**Your objective**: Write out the lines below once more, exactly as they appear. Do not include pictures.

Segment Start: Data shown

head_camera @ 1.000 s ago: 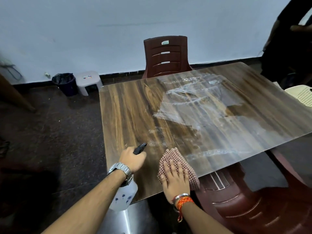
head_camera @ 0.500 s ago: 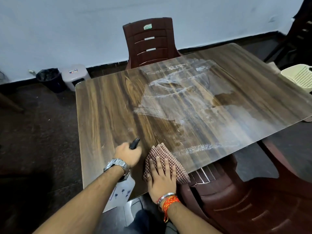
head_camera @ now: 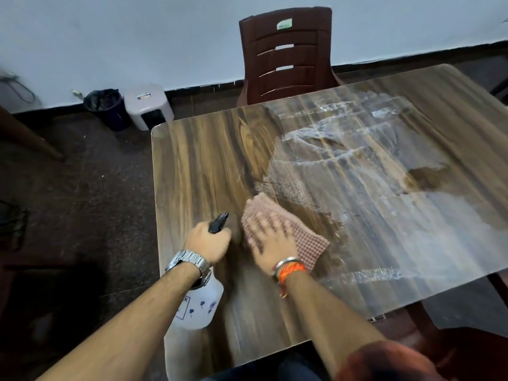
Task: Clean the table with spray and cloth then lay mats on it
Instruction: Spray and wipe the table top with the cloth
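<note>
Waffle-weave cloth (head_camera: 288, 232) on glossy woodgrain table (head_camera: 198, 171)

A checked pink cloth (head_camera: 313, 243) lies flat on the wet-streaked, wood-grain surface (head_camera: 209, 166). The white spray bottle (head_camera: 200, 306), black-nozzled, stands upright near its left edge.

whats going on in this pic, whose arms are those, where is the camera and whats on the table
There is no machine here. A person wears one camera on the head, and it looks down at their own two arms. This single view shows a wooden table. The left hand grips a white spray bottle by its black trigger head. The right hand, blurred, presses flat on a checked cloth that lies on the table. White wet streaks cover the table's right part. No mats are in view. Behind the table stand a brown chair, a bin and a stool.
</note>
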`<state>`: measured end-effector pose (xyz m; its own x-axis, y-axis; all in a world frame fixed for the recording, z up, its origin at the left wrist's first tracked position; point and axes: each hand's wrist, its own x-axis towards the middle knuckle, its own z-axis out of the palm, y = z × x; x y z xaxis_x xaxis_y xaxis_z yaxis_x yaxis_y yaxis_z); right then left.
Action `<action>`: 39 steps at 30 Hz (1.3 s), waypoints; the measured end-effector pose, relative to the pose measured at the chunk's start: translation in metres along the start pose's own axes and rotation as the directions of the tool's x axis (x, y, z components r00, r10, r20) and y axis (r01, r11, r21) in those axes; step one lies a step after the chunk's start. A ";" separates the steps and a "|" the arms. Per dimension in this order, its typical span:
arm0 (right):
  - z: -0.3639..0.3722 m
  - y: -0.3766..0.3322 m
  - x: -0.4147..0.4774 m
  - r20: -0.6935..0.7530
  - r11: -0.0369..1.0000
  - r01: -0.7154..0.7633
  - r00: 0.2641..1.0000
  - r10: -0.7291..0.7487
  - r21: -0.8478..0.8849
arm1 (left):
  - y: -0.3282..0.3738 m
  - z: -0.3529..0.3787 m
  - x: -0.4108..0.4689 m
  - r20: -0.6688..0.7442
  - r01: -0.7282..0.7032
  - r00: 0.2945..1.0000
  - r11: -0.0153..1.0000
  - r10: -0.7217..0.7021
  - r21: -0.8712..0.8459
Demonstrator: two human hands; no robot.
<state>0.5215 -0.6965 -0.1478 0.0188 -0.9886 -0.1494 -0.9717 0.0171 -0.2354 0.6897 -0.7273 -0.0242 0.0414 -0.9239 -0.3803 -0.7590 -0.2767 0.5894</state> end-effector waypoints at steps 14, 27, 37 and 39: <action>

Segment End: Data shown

**Answer for the task**:
head_camera @ 1.000 s ago: 
head_camera @ 0.500 s ago: 
head_camera @ now: 
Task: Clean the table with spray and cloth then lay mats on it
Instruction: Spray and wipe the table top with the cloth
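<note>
Waffle-weave cloth (head_camera: 288, 232) on glossy woodgrain table (head_camera: 198, 171)

A checked pink cloth (head_camera: 313, 243) lies flat on the wet-streaked, wood-grain surface (head_camera: 209, 166). The white spray bottle (head_camera: 200, 306), black-nozzled, stands upright near its left edge.

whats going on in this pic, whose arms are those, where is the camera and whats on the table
There is no machine here. A person wears one camera on the head, and it looks down at their own two arms. This single view shows a wooden table. The left hand grips a white spray bottle by its black trigger head. The right hand, blurred, presses flat on a checked cloth that lies on the table. White wet streaks cover the table's right part. No mats are in view. Behind the table stand a brown chair, a bin and a stool.
</note>
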`<state>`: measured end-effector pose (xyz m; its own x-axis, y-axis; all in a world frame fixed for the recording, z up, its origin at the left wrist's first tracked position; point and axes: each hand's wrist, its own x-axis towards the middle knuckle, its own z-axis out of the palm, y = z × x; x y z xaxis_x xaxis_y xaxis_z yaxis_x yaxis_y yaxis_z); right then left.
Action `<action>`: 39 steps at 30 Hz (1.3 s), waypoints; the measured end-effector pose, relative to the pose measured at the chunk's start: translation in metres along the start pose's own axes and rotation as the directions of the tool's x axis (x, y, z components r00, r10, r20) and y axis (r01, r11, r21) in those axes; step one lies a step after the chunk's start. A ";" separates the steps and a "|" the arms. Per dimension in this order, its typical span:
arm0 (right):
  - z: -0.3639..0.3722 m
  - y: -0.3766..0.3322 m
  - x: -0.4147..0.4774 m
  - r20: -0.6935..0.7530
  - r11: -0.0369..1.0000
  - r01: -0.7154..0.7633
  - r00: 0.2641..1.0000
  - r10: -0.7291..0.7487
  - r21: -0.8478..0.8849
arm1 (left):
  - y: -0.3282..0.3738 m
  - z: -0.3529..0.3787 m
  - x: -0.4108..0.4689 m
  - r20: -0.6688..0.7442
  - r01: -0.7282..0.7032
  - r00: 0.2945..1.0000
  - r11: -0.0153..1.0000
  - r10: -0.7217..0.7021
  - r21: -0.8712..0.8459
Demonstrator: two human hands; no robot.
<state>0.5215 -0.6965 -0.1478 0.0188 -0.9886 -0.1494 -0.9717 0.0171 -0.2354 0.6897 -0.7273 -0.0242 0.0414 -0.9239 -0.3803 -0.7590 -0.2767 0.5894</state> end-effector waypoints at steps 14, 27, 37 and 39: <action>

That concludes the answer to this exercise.